* Problem statement: Look at the data below and print exactly the lines from its first line through the line with "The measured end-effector"; the pictures stay out of the copy.

* Given information:
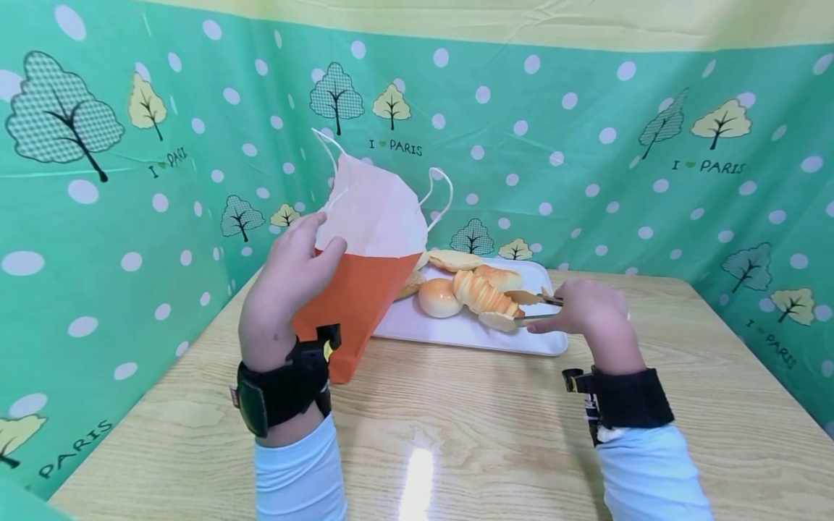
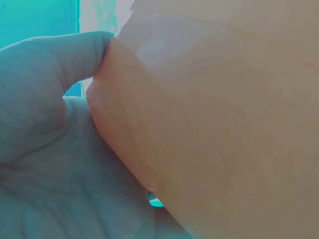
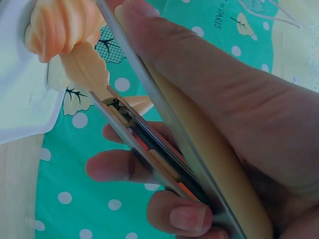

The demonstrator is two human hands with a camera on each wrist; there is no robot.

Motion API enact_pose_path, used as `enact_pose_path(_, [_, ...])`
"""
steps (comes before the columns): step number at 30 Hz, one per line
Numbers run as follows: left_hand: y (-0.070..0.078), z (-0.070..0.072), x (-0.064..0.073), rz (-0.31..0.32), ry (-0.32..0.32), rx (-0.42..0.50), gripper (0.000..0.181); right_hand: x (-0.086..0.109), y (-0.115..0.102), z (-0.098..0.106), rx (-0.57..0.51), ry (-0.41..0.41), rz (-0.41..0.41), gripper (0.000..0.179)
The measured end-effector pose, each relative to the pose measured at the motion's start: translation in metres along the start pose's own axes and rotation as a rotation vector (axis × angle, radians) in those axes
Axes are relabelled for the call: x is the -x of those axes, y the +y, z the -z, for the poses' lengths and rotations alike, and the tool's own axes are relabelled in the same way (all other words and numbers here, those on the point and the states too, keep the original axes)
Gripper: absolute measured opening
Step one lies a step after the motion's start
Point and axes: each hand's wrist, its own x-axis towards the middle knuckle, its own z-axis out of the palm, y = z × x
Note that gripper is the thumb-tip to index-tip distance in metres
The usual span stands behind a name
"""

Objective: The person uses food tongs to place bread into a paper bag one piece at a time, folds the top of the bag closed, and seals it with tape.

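My left hand (image 1: 289, 271) holds the side of an orange and white paper bag (image 1: 358, 289) with white string handles, which stands tilted. In the left wrist view the thumb lies along the edge of the bag (image 2: 209, 124), while the fingers are mostly hidden behind it. A pair of metal tongs (image 1: 539, 319) with tan tips is gripped in my right hand (image 1: 589, 307). Between the tong tips is a striped croissant (image 1: 483, 295) at the right part of the tray; whether it touches the tray I cannot tell. The right wrist view shows the croissant (image 3: 62, 25) at the tips.
Behind and beside the bag lies a white tray (image 1: 417, 329) carrying a round bun (image 1: 440, 298), a flat oval bread (image 1: 455, 260), a golden roll (image 1: 499, 278) and other bread partly hidden by the bag. A green dotted cloth (image 1: 554, 181) surrounds the wooden table (image 1: 495, 420).
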Motion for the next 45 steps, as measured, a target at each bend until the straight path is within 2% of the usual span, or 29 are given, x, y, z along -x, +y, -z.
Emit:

* Reply to the task:
The demonstrator is two human hands with a camera on each wrist; there is no robot.

Motion API enact_pose_path, used as `enact_pose_path(_, [_, ...])`
"""
steps (comes before the columns): step number at 30 Hz, one per line
Numbers run as follows: left_hand: y (-0.070..0.078), z (-0.070..0.072), x (-0.064..0.073), rz (-0.31..0.32), ry (-0.32..0.32), rx (-0.42..0.50), gripper (0.000..0.181); right_hand: x (-0.086..0.109), y (-0.115..0.102), z (-0.098..0.106), rx (-0.57..0.51), ry (-0.41..0.41), rz (-0.41..0.41), gripper (0.000..0.179)
The measured end-effector pose, each relative to the pose measured at the motion's start: translation in metres along the start pose's own axes and rotation as a rotation vector (axis × angle, radians) in those axes

With this, the output is complete.